### About this exercise
Output each record below exactly. No images go in the copy.
_ _ _ _ _
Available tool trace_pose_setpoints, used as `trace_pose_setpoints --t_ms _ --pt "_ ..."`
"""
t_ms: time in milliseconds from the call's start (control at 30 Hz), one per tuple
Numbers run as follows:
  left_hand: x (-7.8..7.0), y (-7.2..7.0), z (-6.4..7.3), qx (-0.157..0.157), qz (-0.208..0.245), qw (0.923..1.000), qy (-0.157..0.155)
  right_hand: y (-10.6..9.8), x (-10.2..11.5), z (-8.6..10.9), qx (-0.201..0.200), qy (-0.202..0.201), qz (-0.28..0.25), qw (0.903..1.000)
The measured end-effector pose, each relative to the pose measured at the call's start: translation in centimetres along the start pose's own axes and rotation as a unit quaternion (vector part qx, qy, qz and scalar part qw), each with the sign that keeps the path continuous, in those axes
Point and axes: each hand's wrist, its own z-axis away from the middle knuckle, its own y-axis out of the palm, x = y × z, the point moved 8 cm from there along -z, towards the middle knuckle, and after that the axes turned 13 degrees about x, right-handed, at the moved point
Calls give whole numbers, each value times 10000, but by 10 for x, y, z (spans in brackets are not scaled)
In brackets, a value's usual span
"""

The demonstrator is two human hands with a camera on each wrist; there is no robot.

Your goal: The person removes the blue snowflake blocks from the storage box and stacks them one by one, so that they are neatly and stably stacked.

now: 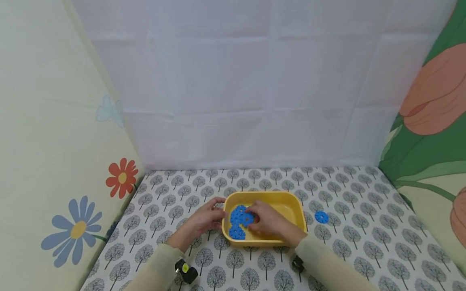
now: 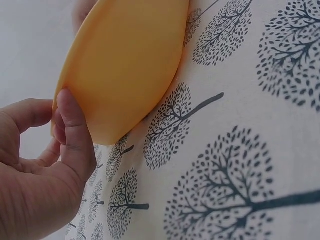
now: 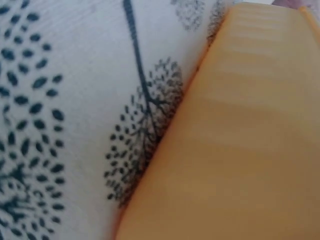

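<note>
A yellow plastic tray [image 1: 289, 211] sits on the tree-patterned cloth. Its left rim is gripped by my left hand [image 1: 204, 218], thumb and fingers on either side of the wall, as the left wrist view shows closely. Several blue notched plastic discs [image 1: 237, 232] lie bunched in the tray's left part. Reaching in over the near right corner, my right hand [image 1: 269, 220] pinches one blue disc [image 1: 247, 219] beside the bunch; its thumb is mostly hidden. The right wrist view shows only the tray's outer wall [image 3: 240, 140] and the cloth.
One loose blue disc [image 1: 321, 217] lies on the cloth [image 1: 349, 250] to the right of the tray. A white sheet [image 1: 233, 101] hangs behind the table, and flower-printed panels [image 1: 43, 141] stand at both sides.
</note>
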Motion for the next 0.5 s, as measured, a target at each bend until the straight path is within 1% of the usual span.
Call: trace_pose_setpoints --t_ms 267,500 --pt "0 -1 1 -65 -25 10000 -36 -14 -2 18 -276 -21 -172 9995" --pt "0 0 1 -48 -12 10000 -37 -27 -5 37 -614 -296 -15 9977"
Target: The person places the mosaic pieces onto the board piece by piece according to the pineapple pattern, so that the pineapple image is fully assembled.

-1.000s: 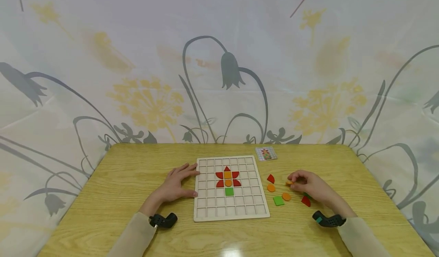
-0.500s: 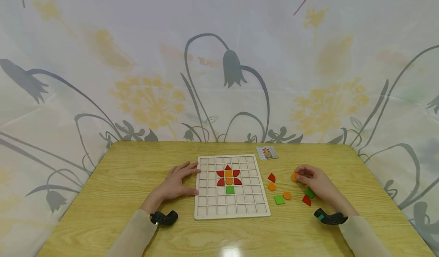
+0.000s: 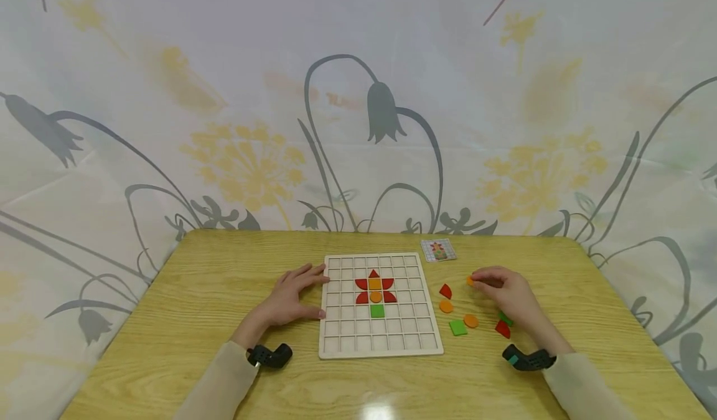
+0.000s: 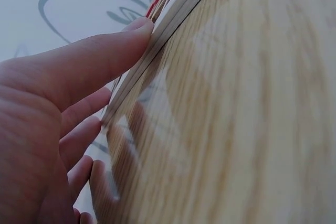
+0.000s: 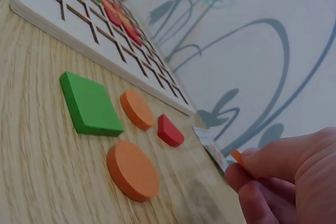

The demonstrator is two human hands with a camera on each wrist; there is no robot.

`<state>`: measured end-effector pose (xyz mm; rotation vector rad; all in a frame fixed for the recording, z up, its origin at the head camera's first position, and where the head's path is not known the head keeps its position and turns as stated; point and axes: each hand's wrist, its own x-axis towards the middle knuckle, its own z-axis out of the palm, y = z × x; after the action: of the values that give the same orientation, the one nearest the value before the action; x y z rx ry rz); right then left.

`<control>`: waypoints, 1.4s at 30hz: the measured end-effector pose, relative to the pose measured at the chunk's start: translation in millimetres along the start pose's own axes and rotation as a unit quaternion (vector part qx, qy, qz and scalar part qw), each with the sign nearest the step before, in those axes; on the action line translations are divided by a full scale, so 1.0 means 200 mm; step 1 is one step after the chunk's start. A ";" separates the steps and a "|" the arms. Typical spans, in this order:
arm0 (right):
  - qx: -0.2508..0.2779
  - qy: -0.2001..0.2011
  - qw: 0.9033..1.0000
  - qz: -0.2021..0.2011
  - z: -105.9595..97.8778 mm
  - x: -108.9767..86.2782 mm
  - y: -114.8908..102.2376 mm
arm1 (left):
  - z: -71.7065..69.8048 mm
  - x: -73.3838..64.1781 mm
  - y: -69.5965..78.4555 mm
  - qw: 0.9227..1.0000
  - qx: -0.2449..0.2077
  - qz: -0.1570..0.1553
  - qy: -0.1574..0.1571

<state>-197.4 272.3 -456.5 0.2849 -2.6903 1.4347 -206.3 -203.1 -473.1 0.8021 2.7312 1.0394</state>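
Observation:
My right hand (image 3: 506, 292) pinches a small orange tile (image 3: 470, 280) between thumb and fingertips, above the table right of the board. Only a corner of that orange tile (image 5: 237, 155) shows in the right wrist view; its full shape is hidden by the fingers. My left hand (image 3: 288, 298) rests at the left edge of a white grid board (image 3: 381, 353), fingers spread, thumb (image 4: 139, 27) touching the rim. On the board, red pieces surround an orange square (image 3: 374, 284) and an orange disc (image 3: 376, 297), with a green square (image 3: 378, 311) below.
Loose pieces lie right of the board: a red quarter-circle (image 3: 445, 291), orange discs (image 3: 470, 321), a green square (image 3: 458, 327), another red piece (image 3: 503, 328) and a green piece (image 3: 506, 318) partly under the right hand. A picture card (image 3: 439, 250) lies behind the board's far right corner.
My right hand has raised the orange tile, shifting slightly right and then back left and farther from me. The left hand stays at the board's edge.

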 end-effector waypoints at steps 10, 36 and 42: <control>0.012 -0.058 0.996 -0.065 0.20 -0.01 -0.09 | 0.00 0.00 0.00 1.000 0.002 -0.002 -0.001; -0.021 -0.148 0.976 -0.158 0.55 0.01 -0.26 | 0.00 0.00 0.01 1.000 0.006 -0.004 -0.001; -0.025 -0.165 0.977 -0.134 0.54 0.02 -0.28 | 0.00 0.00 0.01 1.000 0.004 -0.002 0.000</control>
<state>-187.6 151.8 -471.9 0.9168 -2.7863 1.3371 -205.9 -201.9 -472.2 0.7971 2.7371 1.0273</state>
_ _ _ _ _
### Answer section
Available tool trace_pose_setpoints, used as `trace_pose_setpoints --t_ms _ --pt "_ ..."`
"""
t_ms: time in milliseconds from the call's start (control at 30 Hz), one per tuple
Numbers run as follows:
  left_hand: x (-7.8..7.0), y (-7.2..7.0), z (-6.4..7.3), qx (-0.157..0.157), qz (-0.208..0.245), qw (0.923..1.000), qy (-0.157..0.155)
  right_hand: y (-10.6..9.8), x (-10.2..11.5), z (-8.6..10.9), qx (-0.201..0.200), qy (-0.202..0.201), qz (-0.28..0.25), qw (0.903..1.000)
The measured end-effector pose, each relative to the pose measured at the call's start: translation in centimetres along the start pose's own axes and rotation as a unit quaternion (vector part qx, qy, qz and scalar part qw), each with the sign that keeps the path continuous, in those axes
Point and axes: each hand's wrist, its own z-axis away from the middle knuckle, its own y-axis out of the palm, x = y × z, the point moved 8 cm from there along -z, towards the middle knuckle, and after that the axes turned 13 degrees about x, right-handed, at the moved point
Calls give whole numbers, each value times 10000, but by 10 for x, y, z (spans in brackets are not scaled)
In brackets, a value's usual span
"""

The demonstrator is two human hands with a camera on each wrist; there is no robot.

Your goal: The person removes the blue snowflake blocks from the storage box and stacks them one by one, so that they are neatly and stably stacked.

now: 
now: 
now: 

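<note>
A yellow plastic tray [image 1: 289, 211] sits on the tree-patterned cloth. Its left rim is gripped by my left hand [image 1: 204, 218], thumb and fingers on either side of the wall, as the left wrist view shows closely. Several blue notched plastic discs [image 1: 237, 232] lie bunched in the tray's left part. Reaching in over the near right corner, my right hand [image 1: 269, 220] pinches one blue disc [image 1: 247, 219] beside the bunch; its thumb is mostly hidden. The right wrist view shows only the tray's outer wall [image 3: 240, 140] and the cloth.
One loose blue disc [image 1: 321, 217] lies on the cloth [image 1: 349, 250] to the right of the tray. A white sheet [image 1: 233, 101] hangs behind the table, and flower-printed panels [image 1: 43, 141] stand at both sides.
</note>
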Motion for the next 0.5 s, as measured, a target at each bend until the straight path is within 1% of the usual span.
Call: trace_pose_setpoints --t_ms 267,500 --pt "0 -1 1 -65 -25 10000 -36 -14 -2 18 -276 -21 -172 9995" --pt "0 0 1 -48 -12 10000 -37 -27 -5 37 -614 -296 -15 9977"
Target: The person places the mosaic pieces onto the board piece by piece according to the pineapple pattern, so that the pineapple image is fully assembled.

-1.000s: 
-0.500s: 
+0.000s: 
+0.000s: 
+0.000s: 

The demonstrator is two human hands with a camera on each wrist; there is no robot.

`<state>`: measured end-effector pose (xyz mm; rotation vector rad; all in a frame fixed for the recording, z up, its origin at the head camera's first position, and where the head's path is not known the head keeps its position and turns as stated; point and axes: each hand's wrist, its own x-axis towards the middle knuckle, its own z-axis out of the palm, y = z × x; after the action: of the values that give the same orientation, the one nearest the value before the action; x y z rx ry rz); right then left.

`<control>`: waypoints, 1.4s at 30hz: the measured end-effector pose, relative to the pose measured at the chunk's start: translation in millimetres along the start pose's own axes and rotation as a unit quaternion (vector part qx, qy, qz and scalar part qw), each with the sign nearest the step before, in those axes; on the action line translations are divided by a full scale, so 1.0 means 200 mm; step 1 is one step after the chunk's start. A ";" separates the steps and a "|" the arms. Typical spans, in this order:
arm0 (right):
  - qx: -0.2508..0.2779
  - qy: -0.2001..0.2011
  - qw: 0.9033..1.0000
  - qz: -0.2021..0.2011
  - z: -105.9595..97.8778 mm
  - x: -108.9767..86.2782 mm
  - y: -114.8908..102.2376 mm
arm1 (left):
  - z: -71.7065..69.8048 mm
  - x: -73.3838..64.1781 mm
  - y: -69.5965..78.4555 mm
  - qw: 0.9227..1.0000
  - qx: -0.2449..0.2077
  - qz: -0.1570..0.1553
  - qy: -0.1574..0.1571

<state>-197.4 272.3 -456.5 0.2849 -2.6903 1.4347 -206.3 -203.1 -473.1 0.8021 2.7312 1.0394</state>
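Observation:
My right hand (image 3: 506, 292) pinches a small orange tile (image 3: 470, 280) between thumb and fingertips, above the table right of the board. Only a corner of that orange tile (image 5: 237, 155) shows in the right wrist view; its full shape is hidden by the fingers. My left hand (image 3: 288, 298) rests at the left edge of a white grid board (image 3: 381, 353), fingers spread, thumb (image 4: 139, 27) touching the rim. On the board, red pieces surround an orange square (image 3: 374, 284) and an orange disc (image 3: 376, 297), with a green square (image 3: 378, 311) below.
Loose pieces lie right of the board: a red quarter-circle (image 3: 445, 291), orange discs (image 3: 470, 321), a green square (image 3: 458, 327), another red piece (image 3: 503, 328) and a green piece (image 3: 506, 318) partly under the right hand. A picture card (image 3: 439, 250) lies behind the board's far right corner.
My right hand has raised the orange tile, shifting slightly right and then back left and farther from me. The left hand stays at the board's edge.
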
 end-effector waypoints at steps 10, 36 and 42: <control>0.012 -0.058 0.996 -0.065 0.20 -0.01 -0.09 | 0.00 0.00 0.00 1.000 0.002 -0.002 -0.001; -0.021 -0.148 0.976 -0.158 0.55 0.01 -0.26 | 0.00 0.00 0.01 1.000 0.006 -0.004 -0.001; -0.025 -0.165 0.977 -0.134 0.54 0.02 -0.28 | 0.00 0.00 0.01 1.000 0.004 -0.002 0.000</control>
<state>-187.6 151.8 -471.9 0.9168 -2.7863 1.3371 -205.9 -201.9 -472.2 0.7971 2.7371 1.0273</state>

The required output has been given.